Could you transcribe exactly the lines below, from the line with "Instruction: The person" through the line with "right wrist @", and nothing else, leaving out the pictures?

════════

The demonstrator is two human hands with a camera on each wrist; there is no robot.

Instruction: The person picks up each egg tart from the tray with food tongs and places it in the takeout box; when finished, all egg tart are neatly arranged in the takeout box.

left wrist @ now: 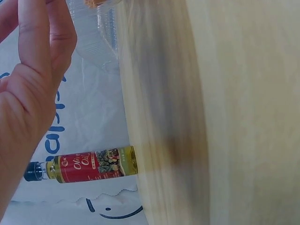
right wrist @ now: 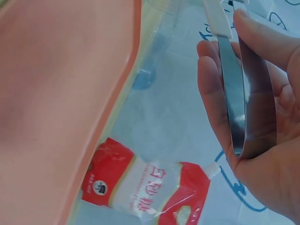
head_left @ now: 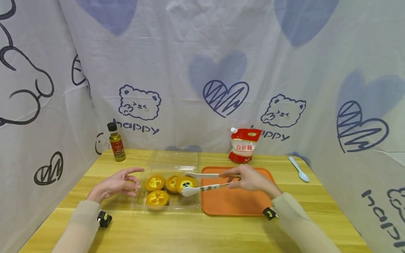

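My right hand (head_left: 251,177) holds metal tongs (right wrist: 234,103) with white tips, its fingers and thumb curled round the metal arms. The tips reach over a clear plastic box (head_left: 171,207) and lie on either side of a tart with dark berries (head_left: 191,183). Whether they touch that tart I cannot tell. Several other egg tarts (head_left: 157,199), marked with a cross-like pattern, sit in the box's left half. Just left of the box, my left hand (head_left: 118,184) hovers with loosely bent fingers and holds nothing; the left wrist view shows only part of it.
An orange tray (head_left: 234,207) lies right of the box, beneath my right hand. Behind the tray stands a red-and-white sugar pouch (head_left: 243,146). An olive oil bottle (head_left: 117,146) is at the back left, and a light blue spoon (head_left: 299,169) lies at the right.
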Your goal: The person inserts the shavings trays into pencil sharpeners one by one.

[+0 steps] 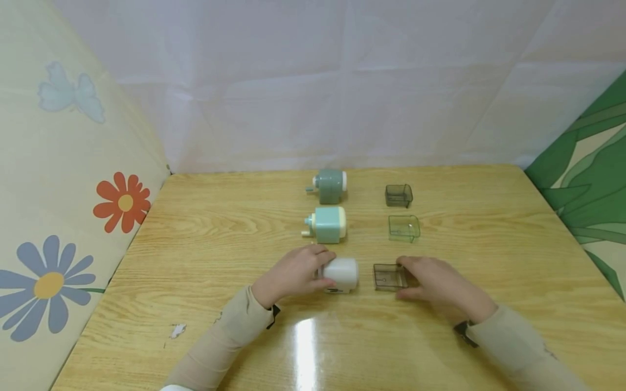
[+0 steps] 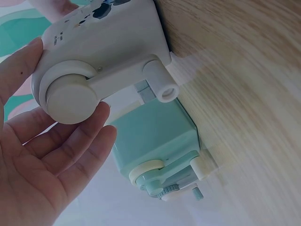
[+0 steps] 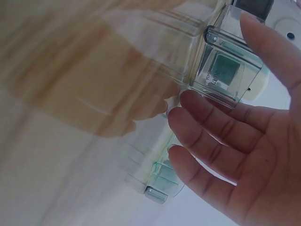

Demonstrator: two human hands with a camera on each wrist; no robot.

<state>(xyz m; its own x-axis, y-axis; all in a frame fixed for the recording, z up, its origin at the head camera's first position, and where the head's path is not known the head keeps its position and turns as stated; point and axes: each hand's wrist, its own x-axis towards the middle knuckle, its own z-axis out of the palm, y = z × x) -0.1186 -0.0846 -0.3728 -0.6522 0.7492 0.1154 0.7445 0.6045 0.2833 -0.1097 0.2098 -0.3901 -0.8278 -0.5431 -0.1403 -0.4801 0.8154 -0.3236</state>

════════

- [ANSWER BOX]:
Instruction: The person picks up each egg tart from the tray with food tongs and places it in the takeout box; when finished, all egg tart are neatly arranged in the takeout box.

left wrist @ now: 
right wrist @ now: 

This exercise is done.